Why is Colorblindness More Common in Males?

Observation during scientific research in 1911 determined women pass the gene for red-green (inability to see red or green) color blindness to sons. Females have two-gender specific X chromosomes, while males have one X and one male Y-chromosome. The color blindness defective gene attaches to one of the X chromosomes in the mother and with a male fetus, a fifty percent chance exists; the baby boy has the color blind allele (gene). The condition occurs when the defective X chromosome passes to the child instead of the normal X.
  1. Single Gene Disorder

    • Single gene disorders reflect on the X chromosome. Color blindness rides on one of the two X chromosomes a female has. Women rarely have color blindness due to the fact there are two X chromosomes (one is normal), while males have only one X.
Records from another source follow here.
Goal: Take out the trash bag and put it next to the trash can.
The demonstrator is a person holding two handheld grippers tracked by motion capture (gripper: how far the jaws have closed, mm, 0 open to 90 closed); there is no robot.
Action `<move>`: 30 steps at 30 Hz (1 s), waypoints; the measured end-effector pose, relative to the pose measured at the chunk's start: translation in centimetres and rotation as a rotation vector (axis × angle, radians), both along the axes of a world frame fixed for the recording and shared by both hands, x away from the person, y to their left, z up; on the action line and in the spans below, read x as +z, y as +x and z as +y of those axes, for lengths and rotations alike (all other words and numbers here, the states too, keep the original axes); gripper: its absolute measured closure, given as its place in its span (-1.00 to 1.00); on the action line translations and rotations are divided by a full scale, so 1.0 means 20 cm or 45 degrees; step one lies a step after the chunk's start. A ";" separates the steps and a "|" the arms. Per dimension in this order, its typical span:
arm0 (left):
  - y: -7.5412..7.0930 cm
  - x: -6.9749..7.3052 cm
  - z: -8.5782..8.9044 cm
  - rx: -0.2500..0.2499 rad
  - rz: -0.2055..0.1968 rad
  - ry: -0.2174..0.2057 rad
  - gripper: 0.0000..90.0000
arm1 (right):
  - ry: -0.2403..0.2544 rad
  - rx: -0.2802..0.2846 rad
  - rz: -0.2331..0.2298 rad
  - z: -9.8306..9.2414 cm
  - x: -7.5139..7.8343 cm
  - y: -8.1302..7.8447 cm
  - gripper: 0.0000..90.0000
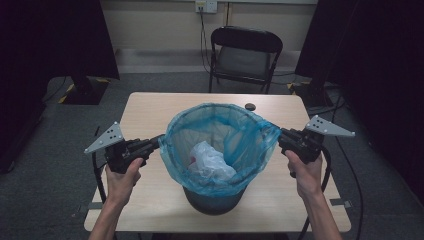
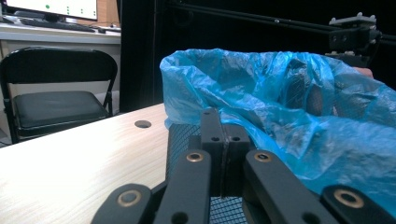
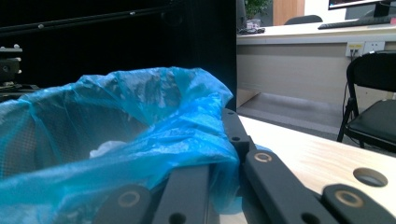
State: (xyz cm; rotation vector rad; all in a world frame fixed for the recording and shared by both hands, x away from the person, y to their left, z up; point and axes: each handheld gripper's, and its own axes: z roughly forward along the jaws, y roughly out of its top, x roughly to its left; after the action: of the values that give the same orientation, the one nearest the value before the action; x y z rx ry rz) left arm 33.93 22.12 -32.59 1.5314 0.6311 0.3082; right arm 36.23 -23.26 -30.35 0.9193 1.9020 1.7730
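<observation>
Centrally, blue bag [image 1: 220, 135] is gaping upward, its mouth stretching left-right; left gripper [image 1: 159, 141] and right gripper [image 1: 280, 136] are clamping opposite rims. High view alone is revealing white wad [image 1: 210, 162] fully.

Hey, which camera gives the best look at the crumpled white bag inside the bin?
The high view: it looks straight down into the blue bin liner, so the crumpled white bag lies in plain sight. The right gripper view catches just a pale sliver over the liner's edge. In the left gripper view the liner's folds block it.
</observation>
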 end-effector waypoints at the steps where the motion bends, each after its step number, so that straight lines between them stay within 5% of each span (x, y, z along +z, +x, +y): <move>1: 0.00 0.01 0.00 -0.001 -0.005 -0.007 1.00 | -0.017 -0.009 -0.009 0.01 0.01 0.00 1.00; 12: -0.02 0.13 -0.03 -0.023 -0.047 -0.009 1.00 | 0.003 0.071 -0.024 0.09 0.10 0.02 1.00; 22: -0.01 0.29 -0.16 -0.087 -0.106 0.044 1.00 | 0.004 0.133 -0.070 0.18 0.23 0.00 0.99; 30: 0.00 0.44 -0.32 -0.167 -0.148 0.049 1.00 | -0.010 0.252 -0.135 0.28 0.37 -0.04 0.92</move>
State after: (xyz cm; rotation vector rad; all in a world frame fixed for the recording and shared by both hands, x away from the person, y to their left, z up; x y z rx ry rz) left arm 33.95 15.75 -23.85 1.5714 0.4332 0.3086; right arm 35.34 -17.56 -23.05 0.6392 1.9876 1.8829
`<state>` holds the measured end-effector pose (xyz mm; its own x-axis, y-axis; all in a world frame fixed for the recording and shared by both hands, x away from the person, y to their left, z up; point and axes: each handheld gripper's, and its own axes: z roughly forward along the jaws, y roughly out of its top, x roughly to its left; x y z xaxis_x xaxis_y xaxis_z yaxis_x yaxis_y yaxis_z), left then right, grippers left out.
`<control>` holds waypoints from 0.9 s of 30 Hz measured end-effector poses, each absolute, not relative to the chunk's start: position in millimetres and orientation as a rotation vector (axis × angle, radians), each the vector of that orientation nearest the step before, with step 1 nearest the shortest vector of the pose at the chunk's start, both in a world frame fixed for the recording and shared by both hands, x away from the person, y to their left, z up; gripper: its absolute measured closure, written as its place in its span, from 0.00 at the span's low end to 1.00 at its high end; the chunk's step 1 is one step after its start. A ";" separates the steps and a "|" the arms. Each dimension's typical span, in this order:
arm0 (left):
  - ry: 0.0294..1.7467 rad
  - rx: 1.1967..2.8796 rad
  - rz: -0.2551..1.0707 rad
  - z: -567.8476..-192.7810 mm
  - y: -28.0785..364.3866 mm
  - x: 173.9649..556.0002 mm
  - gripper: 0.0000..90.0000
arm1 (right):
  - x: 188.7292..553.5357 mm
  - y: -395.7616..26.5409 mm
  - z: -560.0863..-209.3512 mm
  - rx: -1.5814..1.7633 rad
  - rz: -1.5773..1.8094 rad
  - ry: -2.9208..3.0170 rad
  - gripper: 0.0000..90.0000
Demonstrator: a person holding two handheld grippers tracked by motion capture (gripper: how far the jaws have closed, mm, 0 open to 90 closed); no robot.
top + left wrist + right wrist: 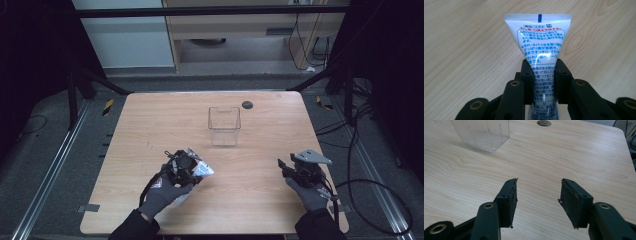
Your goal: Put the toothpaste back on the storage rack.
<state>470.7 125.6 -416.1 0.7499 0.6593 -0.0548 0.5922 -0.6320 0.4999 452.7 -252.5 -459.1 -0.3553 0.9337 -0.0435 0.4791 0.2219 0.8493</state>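
A pale wood table (250,200) with rounded corners stands on grey floor between black frame rails, with cabinets and loose cables in the dim room behind.

Nearest, at about 7 o'clock on the table, the person's gloved left hand (162,195) holds the left gripper (543,75). Its jaws are clamped on a tube (539,42), white with blue and red print. They pinch it across the narrow body, and the flat crimped tail fans out beyond them, pointing away from the camera and held just above the wood. The cap end lies hidden under the gripper.

At about 5 o'clock the gloved right hand (310,192) holds the right gripper (539,195), jaws spread wide with nothing between them and bare table beyond. The rubber facing on both pads looks frayed at the edges.

Farther off, at about 12 o'clock from table centre, stands a clear box (224,126), upright, open-topped and apparently empty. Behind it, near the far edge, is a small dark round port (247,104).

By my judgement the tube is light and soft: the plastic skin will dent under pressure, and a hard squeeze near the cap could force paste out. Its glossy surface may slide on worn pads. The firmer places to hold are the stiff crimped tail or the shoulder by the cap; the present mid-body grip looks secure, though the tube may swing around it.
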 end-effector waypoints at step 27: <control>0.954 1.993 0.527 -351.1 163.9 493.3 0.81 | 452.6 -250.6 -460.6 1.296 1.028 1.924 0.52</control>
<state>493.3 163.9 -351.1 0.6212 0.7835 0.0135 0.4290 -0.3545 0.8308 452.6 -250.6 -460.6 -0.3472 0.9363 -0.0532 0.4759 0.2248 0.8503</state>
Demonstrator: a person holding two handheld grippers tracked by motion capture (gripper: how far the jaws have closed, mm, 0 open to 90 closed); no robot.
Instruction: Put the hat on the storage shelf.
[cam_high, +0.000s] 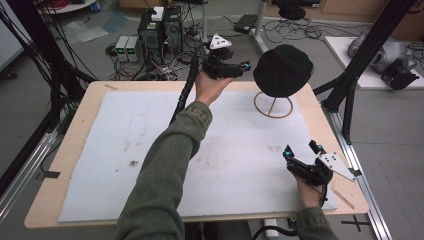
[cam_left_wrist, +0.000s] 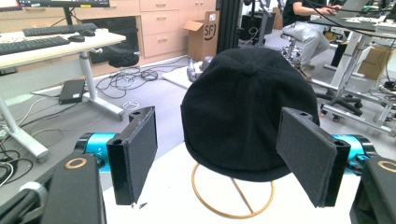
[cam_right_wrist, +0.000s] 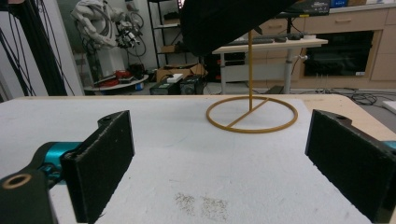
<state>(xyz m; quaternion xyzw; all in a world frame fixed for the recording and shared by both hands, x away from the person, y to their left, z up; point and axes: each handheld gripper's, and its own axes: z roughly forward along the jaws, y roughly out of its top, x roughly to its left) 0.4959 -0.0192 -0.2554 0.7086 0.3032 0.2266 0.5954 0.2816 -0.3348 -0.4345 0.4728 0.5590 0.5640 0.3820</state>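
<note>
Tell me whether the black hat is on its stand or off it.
On. The black hat sits atop the wooden stand, above the table; the open left hand-held gripper isn't touching it.

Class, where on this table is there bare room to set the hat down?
The white mat is bare left of the sleeve, and between stand and right hand-held gripper. Crowded: around the hat.

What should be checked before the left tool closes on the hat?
1. Left tool open: ok, nothing between its pads.
2. Hat sits on its stand: ok.
3. Hat lined up between the left jaws: ok in the left gripper view.
4. Pads at the hat: not ok, short of it.
5. Right tool open, low over the mat: ok.
6. Stand base flat: ok.
</note>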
    How Girls Get Color Blind

    • Passing two X chromosomes for color blindness to a female only happens when both the mother and father carry the red-green color blindness allele. When the two X chromosomes (one from dad and one from mom) knocks out the one normal X chromosome of the mother, and then the daughter is color blind.

    Boys Never Get Dad's Color Blindess

    • During conception when a male sperm carrying the Y chromosome enters the female egg, the fetus becomes a male baby. Though dad is color blind, the X chromosome he carries with the defect does not pass to the male fetus because the baby inherits only the duplicate Y chromosome.

    Dad Gives the Gene to Daughters

    • Because daughters receiving the defective X chromosome for color blindness from dad as "obligate carriers," every female child of a color-blind father has the gene. Obligate carriers have the disease-causing allele but rarely have the symptoms because they have the healthy working copy of the other X chromosome from their mothers.

    Numbers

    • Depending on how many offspring the female carrier has in her lifetime, fifty percent of the sons contact the disease and fifty percent of her daughters carry the diseased allele. All remaining children possess the normal copies of the X gene.